Every line from the one with "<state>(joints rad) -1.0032" to the one with "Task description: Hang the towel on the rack", including those two, is to be copied exactly; all other lines of the entries below are left out.

Stored entries
□ □ □ □ □

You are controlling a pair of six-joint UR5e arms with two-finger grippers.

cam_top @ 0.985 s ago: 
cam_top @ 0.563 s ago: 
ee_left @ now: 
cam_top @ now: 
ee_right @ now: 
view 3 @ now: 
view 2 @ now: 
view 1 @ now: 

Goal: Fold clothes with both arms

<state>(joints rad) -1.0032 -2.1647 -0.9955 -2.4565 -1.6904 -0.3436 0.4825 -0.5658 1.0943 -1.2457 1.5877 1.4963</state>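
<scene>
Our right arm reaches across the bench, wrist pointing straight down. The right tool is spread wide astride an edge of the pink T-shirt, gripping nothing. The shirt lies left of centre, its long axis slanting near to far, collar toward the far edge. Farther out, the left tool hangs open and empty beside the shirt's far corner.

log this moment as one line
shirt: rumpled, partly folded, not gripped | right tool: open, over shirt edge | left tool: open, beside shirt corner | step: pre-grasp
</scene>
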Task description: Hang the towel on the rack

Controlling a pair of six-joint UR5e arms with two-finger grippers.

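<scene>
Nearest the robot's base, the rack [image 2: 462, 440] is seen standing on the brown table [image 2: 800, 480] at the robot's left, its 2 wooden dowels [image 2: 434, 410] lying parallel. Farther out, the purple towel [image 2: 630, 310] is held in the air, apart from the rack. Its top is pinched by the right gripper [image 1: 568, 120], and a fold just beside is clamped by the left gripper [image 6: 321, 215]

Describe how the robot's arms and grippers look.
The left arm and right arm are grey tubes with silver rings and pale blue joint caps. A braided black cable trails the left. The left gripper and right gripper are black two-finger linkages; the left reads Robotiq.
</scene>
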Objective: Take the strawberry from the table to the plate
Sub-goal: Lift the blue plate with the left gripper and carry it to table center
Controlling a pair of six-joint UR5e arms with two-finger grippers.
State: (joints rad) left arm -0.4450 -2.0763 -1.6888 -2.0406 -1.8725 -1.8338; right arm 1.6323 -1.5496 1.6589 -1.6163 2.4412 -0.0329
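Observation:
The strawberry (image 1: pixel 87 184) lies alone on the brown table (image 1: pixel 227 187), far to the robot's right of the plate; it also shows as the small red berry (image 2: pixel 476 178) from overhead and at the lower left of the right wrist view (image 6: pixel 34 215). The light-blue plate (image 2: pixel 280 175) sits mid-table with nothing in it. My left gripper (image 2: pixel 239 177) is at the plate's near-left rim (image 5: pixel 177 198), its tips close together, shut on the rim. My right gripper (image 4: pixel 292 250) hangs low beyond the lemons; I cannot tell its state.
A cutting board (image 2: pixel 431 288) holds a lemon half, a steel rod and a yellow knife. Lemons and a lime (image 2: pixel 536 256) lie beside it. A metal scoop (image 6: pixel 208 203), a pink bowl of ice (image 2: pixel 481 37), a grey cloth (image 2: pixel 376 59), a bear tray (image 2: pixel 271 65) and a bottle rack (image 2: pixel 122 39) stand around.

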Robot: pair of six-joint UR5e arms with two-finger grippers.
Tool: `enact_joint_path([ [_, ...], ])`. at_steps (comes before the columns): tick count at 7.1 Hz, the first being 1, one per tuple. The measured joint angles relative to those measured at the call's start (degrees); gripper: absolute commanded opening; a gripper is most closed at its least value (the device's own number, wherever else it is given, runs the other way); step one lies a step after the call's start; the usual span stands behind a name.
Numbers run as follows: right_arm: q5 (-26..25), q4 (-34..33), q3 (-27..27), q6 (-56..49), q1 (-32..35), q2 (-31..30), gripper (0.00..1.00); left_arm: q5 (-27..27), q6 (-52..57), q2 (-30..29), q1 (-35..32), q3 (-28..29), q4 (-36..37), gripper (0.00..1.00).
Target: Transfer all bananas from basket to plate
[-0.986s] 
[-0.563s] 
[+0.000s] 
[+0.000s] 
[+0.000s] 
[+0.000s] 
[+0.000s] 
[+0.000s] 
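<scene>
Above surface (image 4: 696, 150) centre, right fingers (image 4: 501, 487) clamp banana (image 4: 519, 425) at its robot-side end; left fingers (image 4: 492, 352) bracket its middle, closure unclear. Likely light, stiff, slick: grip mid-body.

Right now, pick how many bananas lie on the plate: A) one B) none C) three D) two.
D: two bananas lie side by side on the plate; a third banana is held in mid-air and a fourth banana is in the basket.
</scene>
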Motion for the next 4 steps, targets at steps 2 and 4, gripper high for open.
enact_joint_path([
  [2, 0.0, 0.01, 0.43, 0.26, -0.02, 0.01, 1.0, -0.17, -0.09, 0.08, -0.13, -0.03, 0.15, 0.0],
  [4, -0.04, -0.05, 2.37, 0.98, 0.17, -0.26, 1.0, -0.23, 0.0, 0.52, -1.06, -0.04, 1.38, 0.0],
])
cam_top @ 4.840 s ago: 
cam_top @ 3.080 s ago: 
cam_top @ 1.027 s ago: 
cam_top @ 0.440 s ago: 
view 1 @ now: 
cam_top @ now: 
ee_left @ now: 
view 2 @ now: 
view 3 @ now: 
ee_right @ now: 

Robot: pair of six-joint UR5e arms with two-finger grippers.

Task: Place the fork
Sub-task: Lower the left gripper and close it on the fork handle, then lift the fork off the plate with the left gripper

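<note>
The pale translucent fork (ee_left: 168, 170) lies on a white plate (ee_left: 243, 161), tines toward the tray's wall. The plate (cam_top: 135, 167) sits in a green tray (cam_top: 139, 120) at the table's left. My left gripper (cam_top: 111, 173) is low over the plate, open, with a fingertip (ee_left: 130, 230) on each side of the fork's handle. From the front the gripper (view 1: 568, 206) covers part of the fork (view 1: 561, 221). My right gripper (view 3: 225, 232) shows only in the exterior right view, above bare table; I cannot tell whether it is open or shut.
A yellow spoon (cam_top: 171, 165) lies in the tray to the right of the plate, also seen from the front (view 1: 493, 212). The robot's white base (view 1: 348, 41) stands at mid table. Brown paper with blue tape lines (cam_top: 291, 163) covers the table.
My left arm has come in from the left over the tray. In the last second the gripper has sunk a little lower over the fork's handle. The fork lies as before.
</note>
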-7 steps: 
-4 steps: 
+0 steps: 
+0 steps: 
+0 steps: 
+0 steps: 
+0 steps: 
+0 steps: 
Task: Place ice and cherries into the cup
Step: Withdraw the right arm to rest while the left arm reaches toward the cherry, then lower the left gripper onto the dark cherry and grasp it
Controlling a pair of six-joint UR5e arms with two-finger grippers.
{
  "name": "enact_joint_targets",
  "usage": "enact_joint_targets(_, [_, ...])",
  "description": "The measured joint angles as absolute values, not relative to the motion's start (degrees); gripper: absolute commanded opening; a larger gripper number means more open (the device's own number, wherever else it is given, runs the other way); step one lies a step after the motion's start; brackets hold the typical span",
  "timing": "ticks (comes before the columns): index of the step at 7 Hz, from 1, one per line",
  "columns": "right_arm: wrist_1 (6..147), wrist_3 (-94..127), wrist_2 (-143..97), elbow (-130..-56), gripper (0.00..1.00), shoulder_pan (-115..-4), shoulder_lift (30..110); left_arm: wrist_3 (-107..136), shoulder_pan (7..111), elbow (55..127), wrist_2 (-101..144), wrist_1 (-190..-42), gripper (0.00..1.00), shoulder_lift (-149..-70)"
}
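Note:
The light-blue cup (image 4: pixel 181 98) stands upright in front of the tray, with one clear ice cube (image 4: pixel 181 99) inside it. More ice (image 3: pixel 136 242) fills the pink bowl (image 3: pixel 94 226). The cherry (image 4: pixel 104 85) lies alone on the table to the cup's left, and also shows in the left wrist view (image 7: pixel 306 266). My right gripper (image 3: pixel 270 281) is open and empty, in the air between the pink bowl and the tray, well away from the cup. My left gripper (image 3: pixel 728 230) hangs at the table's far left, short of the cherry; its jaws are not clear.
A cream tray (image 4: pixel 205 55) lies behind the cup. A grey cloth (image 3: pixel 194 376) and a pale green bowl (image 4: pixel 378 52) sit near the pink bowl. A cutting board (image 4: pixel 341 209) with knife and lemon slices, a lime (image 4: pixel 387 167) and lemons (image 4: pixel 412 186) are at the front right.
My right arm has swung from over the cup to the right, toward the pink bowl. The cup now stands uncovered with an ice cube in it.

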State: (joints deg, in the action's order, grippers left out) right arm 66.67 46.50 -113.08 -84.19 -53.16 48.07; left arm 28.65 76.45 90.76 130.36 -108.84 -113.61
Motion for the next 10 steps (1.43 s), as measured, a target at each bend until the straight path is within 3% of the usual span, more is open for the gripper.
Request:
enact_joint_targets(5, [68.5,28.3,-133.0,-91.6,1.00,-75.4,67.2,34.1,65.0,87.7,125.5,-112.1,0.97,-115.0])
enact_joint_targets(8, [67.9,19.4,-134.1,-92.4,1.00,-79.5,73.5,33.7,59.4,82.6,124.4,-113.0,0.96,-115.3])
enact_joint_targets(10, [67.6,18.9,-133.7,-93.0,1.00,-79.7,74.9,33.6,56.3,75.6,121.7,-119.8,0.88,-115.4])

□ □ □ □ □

» WRITTEN REPLY:
<state>(joints rad) -1.0032 -2.1647 -0.9955 -2.4565 -1.6904 -0.3436 0.4825 -0.5658 1.0943 -1.2457 1.5877 1.4963</state>
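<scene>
Our right arm reaches across the bench, wrist pointing straight down. The right tool is spread wide astride an edge of the pink T-shirt, gripping nothing. The shirt lies left of centre, its long axis slanting near to far, collar toward the far edge. Farther out, the left tool hangs open and empty beside the shirt's far corner.

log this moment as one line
shirt: rumpled, partly folded, not gripped | right tool: open, over shirt edge | left tool: open, beside shirt corner | step: pre-grasp
</scene>
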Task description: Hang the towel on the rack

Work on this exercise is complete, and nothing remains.